WORK INSTRUCTIONS: Among the records that follow, set down only the lines from the one containing "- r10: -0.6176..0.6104" to the one containing "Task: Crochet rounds", both included, exactly.

[Dataset entries]

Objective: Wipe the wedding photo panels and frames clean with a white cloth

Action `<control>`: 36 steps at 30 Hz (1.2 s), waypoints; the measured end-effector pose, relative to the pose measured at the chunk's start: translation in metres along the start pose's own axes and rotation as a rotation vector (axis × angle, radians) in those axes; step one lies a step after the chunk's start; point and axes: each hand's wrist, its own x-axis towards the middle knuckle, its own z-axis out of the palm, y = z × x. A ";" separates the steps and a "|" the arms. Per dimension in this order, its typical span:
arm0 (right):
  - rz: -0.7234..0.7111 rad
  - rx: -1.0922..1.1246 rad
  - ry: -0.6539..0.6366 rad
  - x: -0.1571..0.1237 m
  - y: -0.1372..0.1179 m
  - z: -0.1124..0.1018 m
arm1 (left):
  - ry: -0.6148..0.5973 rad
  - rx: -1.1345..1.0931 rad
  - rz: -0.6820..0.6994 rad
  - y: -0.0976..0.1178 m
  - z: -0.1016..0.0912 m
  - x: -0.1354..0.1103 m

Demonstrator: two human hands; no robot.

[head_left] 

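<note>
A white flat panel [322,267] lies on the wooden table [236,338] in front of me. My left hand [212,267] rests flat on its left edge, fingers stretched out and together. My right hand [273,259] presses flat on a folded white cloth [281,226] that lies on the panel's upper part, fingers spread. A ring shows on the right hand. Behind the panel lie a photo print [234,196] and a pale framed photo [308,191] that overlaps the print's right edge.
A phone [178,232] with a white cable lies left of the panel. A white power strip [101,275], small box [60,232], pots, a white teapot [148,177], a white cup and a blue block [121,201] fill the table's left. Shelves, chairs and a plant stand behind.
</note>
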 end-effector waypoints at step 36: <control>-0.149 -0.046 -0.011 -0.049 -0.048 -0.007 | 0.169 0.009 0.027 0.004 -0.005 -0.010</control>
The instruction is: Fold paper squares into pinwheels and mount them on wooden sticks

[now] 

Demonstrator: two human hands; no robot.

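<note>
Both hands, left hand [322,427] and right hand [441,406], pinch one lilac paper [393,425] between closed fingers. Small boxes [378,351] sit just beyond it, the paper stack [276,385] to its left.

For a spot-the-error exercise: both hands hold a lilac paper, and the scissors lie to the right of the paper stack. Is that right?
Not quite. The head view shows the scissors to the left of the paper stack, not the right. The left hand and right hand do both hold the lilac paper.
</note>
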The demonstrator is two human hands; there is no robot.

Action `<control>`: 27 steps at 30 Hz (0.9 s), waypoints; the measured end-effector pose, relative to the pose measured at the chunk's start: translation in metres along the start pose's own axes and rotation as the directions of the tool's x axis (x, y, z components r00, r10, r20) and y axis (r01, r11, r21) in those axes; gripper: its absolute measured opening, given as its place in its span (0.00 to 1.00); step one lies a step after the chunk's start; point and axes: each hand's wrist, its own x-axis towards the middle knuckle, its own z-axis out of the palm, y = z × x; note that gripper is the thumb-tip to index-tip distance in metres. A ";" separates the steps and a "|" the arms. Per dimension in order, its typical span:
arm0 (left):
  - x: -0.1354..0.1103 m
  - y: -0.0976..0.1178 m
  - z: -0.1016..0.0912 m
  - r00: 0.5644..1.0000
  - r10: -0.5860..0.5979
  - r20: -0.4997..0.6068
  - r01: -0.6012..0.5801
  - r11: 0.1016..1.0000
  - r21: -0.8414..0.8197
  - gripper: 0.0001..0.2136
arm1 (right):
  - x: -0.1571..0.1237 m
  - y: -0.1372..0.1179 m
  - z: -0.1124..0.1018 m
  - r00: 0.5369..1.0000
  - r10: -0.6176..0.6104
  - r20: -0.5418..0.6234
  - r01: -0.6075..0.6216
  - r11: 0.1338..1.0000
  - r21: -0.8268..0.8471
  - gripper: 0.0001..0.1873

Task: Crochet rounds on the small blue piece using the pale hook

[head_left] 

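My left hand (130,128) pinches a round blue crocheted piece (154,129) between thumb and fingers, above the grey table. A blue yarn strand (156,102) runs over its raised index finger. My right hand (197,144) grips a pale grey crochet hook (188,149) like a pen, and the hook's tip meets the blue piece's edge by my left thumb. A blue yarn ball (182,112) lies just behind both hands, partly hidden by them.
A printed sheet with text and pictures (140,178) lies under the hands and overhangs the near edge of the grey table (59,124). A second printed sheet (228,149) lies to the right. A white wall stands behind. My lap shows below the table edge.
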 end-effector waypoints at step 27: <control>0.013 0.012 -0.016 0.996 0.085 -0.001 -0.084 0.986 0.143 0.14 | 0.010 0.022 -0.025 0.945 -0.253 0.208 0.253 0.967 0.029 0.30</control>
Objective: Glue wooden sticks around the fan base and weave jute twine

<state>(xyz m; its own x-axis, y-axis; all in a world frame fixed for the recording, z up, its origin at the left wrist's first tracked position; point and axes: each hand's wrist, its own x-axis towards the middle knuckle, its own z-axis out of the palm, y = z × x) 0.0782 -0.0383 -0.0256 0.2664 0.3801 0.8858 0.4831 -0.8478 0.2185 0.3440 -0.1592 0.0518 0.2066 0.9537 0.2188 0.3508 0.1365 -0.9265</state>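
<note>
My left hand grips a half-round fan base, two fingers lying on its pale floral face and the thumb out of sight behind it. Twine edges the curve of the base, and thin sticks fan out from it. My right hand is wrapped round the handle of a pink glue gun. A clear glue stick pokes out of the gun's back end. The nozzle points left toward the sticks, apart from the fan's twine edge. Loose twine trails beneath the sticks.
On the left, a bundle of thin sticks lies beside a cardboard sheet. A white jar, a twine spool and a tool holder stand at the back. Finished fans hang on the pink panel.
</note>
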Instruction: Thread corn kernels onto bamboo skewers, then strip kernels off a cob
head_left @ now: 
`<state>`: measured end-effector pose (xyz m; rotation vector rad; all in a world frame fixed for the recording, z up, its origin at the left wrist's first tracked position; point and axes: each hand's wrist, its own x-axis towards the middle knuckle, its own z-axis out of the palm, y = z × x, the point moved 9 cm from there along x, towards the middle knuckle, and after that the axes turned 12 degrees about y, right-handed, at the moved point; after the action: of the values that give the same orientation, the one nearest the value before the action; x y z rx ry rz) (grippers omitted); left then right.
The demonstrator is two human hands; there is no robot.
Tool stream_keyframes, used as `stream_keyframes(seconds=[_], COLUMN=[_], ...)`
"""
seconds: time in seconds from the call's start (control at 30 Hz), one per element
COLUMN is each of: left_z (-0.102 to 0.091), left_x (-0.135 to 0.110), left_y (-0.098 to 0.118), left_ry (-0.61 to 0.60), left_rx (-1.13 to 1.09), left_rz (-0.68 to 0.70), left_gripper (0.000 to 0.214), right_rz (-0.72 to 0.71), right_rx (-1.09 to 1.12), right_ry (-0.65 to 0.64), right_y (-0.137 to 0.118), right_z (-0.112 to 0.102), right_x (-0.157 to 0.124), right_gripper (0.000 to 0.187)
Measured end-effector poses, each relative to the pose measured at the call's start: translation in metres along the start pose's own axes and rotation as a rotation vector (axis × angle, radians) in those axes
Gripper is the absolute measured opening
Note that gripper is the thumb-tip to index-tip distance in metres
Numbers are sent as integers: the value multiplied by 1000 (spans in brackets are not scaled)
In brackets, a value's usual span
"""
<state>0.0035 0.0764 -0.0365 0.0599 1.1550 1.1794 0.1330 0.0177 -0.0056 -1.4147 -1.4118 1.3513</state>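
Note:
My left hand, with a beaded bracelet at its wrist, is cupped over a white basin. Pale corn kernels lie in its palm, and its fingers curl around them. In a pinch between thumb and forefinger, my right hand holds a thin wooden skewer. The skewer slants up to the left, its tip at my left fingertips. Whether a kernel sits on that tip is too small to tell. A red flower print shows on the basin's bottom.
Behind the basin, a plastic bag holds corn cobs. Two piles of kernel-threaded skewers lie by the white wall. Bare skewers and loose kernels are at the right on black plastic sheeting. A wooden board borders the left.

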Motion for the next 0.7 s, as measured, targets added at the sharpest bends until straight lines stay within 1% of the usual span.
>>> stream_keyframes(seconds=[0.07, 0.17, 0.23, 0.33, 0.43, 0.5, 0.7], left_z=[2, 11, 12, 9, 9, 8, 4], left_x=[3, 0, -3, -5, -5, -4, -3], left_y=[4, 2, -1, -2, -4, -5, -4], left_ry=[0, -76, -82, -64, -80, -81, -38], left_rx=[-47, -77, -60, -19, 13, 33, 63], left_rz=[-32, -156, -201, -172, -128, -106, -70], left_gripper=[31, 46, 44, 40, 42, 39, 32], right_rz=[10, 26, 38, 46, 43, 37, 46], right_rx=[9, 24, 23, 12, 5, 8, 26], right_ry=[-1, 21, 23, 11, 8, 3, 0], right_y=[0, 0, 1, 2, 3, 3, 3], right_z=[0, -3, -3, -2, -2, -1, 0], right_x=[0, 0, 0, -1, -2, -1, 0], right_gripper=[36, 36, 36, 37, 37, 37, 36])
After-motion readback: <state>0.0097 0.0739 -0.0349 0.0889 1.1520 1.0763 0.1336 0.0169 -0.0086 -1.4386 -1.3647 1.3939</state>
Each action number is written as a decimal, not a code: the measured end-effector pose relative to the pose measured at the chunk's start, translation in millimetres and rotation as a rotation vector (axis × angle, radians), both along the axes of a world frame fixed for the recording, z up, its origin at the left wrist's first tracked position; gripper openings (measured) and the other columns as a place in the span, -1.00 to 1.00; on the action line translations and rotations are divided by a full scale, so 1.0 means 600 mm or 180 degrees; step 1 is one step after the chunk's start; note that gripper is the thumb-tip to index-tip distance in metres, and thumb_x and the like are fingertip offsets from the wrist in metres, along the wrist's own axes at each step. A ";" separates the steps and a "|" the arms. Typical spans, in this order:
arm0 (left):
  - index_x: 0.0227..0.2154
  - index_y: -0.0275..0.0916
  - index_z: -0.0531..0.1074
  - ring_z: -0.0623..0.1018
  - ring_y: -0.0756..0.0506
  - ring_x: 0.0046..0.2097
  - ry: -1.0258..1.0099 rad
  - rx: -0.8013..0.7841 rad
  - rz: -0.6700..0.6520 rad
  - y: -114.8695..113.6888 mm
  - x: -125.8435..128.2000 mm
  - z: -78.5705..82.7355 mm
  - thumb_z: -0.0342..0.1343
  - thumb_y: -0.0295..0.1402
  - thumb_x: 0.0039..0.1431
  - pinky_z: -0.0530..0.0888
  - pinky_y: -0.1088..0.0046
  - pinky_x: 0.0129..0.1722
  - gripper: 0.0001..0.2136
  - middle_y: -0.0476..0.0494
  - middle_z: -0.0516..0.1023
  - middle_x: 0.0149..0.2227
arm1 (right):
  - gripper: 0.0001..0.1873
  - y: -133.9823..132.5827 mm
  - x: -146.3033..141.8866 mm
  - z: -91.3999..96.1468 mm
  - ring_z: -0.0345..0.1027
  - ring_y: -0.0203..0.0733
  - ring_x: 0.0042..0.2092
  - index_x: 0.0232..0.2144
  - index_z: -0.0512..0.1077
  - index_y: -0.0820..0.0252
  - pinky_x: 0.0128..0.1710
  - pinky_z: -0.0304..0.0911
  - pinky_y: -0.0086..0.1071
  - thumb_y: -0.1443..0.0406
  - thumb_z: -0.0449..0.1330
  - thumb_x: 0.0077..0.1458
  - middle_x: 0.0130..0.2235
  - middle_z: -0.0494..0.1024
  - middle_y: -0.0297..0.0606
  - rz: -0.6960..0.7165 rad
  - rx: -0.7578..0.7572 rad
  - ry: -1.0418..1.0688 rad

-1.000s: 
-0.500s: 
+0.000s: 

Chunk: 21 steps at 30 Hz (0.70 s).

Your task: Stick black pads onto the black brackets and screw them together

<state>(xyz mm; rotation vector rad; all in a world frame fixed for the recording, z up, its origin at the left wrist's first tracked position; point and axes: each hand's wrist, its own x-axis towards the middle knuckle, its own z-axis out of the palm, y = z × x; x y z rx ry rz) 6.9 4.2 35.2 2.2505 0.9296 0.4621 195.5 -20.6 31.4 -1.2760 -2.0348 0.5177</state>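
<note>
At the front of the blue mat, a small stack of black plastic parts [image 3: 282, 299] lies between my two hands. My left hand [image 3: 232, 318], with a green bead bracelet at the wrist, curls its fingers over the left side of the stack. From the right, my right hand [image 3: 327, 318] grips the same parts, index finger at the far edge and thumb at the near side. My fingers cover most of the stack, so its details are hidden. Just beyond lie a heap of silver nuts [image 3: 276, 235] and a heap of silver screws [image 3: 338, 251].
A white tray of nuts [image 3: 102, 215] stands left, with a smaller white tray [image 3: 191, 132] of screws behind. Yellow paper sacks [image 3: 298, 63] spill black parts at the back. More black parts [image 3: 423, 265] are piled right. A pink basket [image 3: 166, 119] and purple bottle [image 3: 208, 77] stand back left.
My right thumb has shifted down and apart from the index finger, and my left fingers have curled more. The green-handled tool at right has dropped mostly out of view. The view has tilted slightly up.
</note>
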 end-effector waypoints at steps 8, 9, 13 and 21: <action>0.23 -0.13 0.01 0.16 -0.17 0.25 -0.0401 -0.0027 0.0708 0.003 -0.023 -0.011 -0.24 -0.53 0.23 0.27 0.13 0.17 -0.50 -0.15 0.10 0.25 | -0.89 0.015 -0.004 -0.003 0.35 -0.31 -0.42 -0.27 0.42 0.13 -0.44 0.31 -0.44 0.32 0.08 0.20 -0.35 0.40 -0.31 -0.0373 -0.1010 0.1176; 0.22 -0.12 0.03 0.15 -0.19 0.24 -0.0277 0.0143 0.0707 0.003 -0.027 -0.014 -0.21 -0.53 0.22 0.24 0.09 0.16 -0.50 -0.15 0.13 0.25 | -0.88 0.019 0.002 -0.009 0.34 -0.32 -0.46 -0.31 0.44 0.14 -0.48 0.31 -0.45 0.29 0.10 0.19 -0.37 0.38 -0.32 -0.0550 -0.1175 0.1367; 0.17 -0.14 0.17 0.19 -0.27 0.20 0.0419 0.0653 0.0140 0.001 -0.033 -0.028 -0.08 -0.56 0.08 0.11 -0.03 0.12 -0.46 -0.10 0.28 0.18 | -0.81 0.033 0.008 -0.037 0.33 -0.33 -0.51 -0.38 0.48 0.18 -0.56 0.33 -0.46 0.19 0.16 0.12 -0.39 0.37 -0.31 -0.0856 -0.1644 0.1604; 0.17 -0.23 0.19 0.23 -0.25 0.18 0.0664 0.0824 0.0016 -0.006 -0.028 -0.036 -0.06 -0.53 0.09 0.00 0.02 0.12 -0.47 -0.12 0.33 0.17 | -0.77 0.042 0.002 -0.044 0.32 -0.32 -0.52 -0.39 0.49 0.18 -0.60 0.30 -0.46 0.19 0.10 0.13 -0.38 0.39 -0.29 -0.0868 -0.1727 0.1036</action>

SOLUTION TO THE EXERCISE:
  - r10: -0.6176..0.6104
  - r20: -0.5418..0.6234
  - r01: -0.6075..0.6216
  - r11: 0.1338..1.0000
  - r21: -0.8268..0.8471
  - gripper: 0.0001..0.1873

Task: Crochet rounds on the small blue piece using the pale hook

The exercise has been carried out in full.